## TASK BRIEF
Identify every line in the records below that contains the word "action", and copy each of those lines.

(Stored dataset items)
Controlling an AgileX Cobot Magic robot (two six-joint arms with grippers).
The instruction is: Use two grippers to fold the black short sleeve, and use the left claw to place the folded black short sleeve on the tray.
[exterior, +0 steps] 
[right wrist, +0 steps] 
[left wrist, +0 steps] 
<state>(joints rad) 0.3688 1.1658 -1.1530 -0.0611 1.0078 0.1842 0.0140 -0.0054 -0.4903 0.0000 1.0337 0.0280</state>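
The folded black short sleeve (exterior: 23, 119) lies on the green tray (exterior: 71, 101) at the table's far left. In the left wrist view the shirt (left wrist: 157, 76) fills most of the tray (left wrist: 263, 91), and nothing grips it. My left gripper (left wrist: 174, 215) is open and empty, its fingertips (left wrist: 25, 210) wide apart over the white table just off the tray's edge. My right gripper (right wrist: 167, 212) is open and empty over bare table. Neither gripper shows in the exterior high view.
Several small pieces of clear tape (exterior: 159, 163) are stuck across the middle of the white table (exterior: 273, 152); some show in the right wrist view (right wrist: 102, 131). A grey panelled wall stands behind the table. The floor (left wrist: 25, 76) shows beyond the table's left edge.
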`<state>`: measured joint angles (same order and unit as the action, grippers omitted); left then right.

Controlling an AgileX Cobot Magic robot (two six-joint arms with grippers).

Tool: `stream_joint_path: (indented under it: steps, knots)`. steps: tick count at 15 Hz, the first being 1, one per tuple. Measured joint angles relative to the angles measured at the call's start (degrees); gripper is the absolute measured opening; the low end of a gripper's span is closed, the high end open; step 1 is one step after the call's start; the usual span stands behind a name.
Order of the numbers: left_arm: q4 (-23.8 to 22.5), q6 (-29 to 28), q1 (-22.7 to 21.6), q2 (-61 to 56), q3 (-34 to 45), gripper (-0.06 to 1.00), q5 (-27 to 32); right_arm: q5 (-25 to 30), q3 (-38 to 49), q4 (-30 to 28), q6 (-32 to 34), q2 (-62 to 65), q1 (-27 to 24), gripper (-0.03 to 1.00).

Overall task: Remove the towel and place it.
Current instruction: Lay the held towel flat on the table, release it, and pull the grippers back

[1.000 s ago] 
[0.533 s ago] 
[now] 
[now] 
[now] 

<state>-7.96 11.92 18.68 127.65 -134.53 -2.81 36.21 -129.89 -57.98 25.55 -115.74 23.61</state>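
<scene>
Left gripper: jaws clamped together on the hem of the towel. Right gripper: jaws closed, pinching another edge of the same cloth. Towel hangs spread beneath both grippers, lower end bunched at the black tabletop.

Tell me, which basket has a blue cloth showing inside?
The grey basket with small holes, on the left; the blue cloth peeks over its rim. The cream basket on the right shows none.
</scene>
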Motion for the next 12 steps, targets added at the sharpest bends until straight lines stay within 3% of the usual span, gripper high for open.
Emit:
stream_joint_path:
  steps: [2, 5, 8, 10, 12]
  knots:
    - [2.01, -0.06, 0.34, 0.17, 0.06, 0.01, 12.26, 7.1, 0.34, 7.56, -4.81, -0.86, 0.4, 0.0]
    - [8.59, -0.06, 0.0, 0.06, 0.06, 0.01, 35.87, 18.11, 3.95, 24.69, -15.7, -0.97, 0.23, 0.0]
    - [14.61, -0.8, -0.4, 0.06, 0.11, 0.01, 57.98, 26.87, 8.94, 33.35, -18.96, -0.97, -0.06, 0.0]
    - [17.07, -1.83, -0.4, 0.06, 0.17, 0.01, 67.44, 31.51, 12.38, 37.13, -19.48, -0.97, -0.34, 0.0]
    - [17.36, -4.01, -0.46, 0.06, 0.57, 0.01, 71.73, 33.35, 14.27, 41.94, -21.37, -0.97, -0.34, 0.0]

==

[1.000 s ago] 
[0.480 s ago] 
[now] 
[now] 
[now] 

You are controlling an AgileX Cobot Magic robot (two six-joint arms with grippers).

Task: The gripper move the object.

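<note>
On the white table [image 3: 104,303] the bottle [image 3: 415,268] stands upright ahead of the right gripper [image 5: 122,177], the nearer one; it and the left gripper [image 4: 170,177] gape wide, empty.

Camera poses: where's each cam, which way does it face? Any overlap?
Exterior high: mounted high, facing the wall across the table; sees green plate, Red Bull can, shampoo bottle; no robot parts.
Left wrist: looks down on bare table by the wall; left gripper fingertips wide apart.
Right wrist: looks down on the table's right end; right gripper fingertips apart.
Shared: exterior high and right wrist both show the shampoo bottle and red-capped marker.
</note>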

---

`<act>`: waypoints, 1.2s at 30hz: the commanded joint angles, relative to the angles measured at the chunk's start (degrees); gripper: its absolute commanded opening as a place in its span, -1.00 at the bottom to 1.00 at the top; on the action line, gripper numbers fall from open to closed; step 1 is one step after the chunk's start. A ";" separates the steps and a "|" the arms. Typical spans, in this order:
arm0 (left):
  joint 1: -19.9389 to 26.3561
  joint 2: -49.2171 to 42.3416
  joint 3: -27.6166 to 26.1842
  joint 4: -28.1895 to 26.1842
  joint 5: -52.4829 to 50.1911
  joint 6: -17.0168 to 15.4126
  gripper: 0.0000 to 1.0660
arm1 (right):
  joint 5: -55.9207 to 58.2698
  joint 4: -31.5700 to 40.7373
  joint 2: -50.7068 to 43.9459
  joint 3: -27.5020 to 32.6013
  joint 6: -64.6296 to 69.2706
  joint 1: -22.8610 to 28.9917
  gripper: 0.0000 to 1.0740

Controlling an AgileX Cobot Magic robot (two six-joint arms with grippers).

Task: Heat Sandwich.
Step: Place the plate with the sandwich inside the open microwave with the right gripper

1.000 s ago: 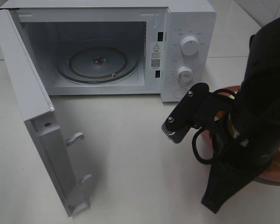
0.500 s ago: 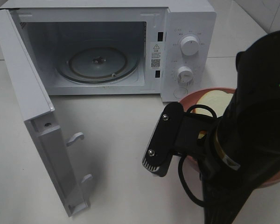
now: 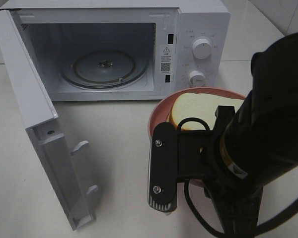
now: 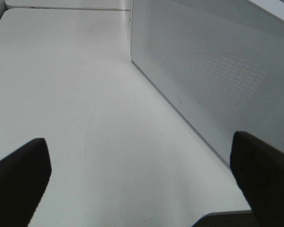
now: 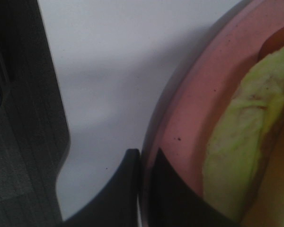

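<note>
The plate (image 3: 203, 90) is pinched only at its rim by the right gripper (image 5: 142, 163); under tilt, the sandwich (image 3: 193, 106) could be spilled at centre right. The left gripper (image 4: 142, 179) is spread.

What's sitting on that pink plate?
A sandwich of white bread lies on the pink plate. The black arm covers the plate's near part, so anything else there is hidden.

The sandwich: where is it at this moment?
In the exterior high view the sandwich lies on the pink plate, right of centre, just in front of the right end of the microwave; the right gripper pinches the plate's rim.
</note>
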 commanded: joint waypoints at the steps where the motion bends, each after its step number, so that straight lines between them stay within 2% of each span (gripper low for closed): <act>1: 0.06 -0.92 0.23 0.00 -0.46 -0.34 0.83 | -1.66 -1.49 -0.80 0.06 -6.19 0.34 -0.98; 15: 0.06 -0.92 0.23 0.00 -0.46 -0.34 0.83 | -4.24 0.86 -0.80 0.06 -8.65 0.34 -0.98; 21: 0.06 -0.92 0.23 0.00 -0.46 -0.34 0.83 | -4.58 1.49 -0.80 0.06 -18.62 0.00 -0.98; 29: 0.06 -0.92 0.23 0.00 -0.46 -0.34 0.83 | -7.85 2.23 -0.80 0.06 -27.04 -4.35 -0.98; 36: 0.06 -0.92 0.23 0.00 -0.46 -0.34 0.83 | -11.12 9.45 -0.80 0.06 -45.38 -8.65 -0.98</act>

## EXERCISE ANSWER
`<state>`: measured joint angles (same order and unit as the action, grippers omitted); left then right.
`<act>`: waypoints, 1.2s at 30hz: the commanded joint angles, relative to the angles measured at the chunk's start (degrees); gripper: its absolute commanded opening as a place in its span, -1.00 at the bottom to 1.00 at the top; on the action line, gripper numbers fall from open to closed; step 1 is one step after the chunk's start. A ";" separates the steps and a "|" the arms. Typical spans, in this order:

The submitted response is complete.